Volume is still 22 liters... center line of the elbow port is 5" long... I've put in a barrier of 1.5" thick foam behind the drivers and port, to separate the drivers and port from the stuffing.

Back panel will be 3 laminated layers of 1/4" masonite.


----------



## ItalynStylion

Will the stuffing still make a substantial effect considering it's not in the open area that the port and the rear of the speakers is in? That's an honest question I have no idea and would like to know.


----------



## lunchmoney

The barrier behind the drivers is open-celled foam, so it's almost as though there's no barrier there at all... so yes, the stuffing is still effective and important.


----------



## lunchmoney

Ok... here it is... final design... gonna start making dust friday afternoon.

Curt Campbell (the designer of the Tritrix, on which this is based) gave the previous iteration a thumbs up, with a slight change that I might want to put the vent in the back... I initially thought I liked the look of the port on the front, but have changed my mind in favor of a cleaner look on the front... 

...besides, an internal support for the rear-mounted port also becomes a convenient location for an internal brace for the entire enclosure.

Still 22 liters... 22.3 to be precise (with all of Tritrix Curt's enclosure designs, he seemed to add about .3 liters to the designated volume, so I figured I would follow suit)

Dimensions are slightly tweaked from the previous design which Curt ok'd... but if the previous dim's were ok and these dim's aren't, then we're firmly in the territory of differences that I would never notice 

I'll be starting a build log thread when I start building them.


----------



## DS-21

lunchmoney said:


> Back to my original plan... the whole point behind what I'm doing here is to have 3 identical speakers, with one of them "toppled" to fit under my TV...


Of course, then you don't have three _identical_ speakers. You just have three speakers using the same drivers and crossover design, with one of them being entirely different in radiation pattern and performance from the other two.



bikinpunk said:


> I'd like to see pictures of how people are incorporating a vertical mtm center into their systems... in instances where the center is not hidden by a screen. In other words, a 'normal' setup.


While a 12" coax rather than an MTM, here's how I do it.









For size reference, the screen is a 46" LCD, and subwoofer pictured uses an 18" Exodus Maelstrom-X.

(And no, I can't take pictures worth a damn. Sorry.)


----------



## DaveRulz

There is one change I would make to the plan you have laid out there. Since you plan on kerf cutting the back, it would be in your best interest to make the sides overlap the rear piece rather than vice versa. That way all of your kerfs are contained between the two side pieces lessening the chances of leaks. 

Just the way I would do it from woodworking standpoint. 

Dave


----------



## lunchmoney

Thanks DS... safe to say that putting a speaker above my TV in this manner would never fly.

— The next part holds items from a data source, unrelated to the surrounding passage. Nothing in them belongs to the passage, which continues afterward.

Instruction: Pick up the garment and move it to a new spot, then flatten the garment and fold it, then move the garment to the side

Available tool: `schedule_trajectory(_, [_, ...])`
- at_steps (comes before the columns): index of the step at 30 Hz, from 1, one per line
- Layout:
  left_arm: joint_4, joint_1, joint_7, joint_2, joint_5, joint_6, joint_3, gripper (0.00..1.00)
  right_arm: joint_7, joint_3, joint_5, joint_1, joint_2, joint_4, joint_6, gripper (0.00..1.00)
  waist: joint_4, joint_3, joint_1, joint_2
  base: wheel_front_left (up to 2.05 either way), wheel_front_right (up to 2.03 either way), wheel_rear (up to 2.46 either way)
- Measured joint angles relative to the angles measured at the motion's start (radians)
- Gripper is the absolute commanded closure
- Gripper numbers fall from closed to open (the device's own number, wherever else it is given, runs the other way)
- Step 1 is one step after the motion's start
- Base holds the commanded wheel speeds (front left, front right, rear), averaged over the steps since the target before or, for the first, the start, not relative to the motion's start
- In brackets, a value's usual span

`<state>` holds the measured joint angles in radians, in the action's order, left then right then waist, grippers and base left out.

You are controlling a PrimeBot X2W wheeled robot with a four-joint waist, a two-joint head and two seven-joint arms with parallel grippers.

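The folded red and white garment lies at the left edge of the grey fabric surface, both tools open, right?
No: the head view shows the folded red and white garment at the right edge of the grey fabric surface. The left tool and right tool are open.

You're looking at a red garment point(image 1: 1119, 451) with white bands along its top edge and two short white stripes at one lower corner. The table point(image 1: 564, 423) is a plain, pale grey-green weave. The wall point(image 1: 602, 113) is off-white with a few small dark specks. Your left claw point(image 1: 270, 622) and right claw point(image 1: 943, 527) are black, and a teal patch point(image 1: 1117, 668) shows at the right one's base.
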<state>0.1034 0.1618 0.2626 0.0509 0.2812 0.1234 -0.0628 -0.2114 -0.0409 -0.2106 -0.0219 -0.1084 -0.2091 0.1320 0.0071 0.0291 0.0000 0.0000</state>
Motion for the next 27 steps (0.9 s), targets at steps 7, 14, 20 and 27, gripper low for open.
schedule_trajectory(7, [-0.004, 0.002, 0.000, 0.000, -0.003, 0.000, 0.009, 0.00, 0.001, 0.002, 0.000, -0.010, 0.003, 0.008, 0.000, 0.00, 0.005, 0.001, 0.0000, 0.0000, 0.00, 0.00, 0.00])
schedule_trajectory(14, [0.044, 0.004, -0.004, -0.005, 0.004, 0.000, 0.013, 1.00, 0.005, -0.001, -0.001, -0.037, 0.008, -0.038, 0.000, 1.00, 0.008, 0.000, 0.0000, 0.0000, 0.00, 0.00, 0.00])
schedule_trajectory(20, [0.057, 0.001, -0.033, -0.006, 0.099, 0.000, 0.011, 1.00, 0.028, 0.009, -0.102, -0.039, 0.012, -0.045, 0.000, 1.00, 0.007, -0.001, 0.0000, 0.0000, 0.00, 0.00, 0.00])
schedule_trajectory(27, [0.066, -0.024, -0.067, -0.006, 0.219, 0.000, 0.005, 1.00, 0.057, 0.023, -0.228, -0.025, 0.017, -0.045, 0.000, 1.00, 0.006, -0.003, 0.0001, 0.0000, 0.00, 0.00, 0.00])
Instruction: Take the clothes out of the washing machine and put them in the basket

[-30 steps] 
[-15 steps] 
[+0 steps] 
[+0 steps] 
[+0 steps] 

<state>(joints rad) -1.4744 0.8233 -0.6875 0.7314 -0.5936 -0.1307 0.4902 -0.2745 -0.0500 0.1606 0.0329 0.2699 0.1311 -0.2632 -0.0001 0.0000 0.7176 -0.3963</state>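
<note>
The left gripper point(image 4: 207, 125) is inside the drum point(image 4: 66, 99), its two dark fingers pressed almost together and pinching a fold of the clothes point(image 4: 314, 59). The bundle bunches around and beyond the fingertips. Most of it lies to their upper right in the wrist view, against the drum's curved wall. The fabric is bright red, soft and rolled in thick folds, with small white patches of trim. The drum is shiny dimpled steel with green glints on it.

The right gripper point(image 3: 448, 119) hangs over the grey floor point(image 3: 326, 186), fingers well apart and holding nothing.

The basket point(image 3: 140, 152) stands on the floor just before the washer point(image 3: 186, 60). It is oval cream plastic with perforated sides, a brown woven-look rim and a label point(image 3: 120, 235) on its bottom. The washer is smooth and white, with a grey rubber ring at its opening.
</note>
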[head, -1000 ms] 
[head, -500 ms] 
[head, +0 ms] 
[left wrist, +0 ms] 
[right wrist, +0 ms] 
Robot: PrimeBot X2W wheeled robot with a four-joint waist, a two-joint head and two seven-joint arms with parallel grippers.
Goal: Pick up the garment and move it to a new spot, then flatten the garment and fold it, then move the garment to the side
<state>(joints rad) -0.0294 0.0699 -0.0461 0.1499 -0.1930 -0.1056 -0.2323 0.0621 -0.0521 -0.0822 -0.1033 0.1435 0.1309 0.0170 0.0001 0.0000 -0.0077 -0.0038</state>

Curt is going to be designing a crossover for a "fat Tritrix center"... the baffle will be wider (or shorter, I should say, since it's toppled), so that the tweeter can be offset more, and the mids closer together...

so no, all 3 won't be identical, but at least they'll have the same drivers, and very similar crossovers, all designed by the same dude.

I'm sure the system will be more than adequate for my standards.


----------



## lunchmoney

DaveRulz said:


> There is one change I would make to the plan you have laid out there. Since you plan on kerf cutting the back, it would be in your best interest to make the sides overlap the rear piece rather than vice versa. That way all of your kerfs are contained between the two side pieces lessening the chances of leaks.
> 
> Just the way I would do it from woodworking standpoint.
> 
> Dave


Thanks Dave... I'm actually going to be laminating 3 layers of 1/4" masonite instead of kerfing... thus it's going to be easier to have them lay over the side walls.


----------



## backwoods

squeak9798 said:


> His measurements clearly demonstrate the inferiority of the horizontal MTM....at one point resulting in a -25db dip @ 30 degrees off axis. .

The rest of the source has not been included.